ViT

ViT-Lite.zip

Click here to download the lite code zip.

VisionTransformer-master

Redirect to the GitHub full code repository.

1. Introduction

The project code is a ViT neural network architecture demo. It can train, test and predict image datasets. You can download the provided datasets including fruits, animals, bloodcells. And of course, you can also run the code on your own image datasets. However, it is important to note that the project is only a demo. So it is not recommended that you deploy the code to industrial production.

2. Data Preparation

There are three image datasets provided: fruits, animals, bloodcells. You can customize a new image dataset, but you need to meet certain rules. Otherwise the project code might not run. Please refer to the three provided image datasets folder or file placement structure. It is easy for you to discover the rules, right?

The three image datasets occupy approximately 1GB of disk space totally. So only the fruits dataset zip package is placed in the GitHub repository. The other two datasets are recommended to download via BaiduNetdisk. Remember to unzip these image datasets before you run code!

Fruits (download link BaiduNetdisk extract password "nl86"): apple, carambola, pear, plum, tomato.
Animals (download link BaiduNetdisk extract password "nl86"): cat, dog.
Bloodcells (download link 1 BaiduNetdisk extract password "nl86", download link 2 Amazon): neutrophils, eosinophils, basophils, lymphocytes, monocytes, immature granulocytes, erythroblasts, platelets.
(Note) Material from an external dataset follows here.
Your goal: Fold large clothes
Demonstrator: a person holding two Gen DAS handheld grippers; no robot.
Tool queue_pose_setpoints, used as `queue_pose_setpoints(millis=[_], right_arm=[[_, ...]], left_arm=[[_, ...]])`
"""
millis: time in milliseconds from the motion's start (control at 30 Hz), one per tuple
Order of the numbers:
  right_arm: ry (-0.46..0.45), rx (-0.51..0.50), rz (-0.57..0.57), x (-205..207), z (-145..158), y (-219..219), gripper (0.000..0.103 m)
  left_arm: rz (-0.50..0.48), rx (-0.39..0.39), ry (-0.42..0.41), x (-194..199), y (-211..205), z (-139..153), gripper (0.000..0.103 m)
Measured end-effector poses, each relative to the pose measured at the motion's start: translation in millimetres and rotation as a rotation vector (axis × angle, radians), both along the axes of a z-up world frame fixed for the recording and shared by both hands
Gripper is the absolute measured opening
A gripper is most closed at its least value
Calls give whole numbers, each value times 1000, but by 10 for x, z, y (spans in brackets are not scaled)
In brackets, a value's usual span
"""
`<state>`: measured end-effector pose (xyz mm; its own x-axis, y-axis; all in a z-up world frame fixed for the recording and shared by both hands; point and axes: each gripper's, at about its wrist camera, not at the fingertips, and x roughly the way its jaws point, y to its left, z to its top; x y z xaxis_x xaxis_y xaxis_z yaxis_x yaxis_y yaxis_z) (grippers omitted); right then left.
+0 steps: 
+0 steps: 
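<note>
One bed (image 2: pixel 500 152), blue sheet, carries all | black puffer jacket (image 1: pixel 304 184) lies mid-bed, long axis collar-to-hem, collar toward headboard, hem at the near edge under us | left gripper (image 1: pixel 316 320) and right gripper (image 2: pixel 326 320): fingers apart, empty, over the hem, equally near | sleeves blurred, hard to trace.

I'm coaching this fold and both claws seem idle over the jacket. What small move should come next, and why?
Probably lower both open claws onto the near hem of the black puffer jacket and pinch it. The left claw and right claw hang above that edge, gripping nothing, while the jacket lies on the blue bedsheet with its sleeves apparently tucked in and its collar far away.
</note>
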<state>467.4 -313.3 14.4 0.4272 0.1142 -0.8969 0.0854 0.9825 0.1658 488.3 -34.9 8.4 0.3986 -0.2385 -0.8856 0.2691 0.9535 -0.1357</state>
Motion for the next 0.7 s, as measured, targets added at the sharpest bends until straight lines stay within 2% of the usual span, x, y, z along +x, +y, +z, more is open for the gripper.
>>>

As an aside, you can integrate the three provided image datasets into a larger dataset which has 15 (5+2+8=15) categories. Then try to train and test the ViT model. The project workspace structure file tree is as follows:

3. Dependency

The project supports both CPU and GPU. If your computer has a graphics processing unit, you can use the "nvidia-smi" command in the terminal to view the GPU type. My GPU memory is 4GB size. The version returned by the "nvidia-smi" command is CUDA 12.5.

>>> NVIDIA-SMI 556.12 Driver Version: 556.12 CUDA Version: 12.5

You can find the appropriate package version on the PyTorch website. And I install the torch-cu121 package on Windows 11.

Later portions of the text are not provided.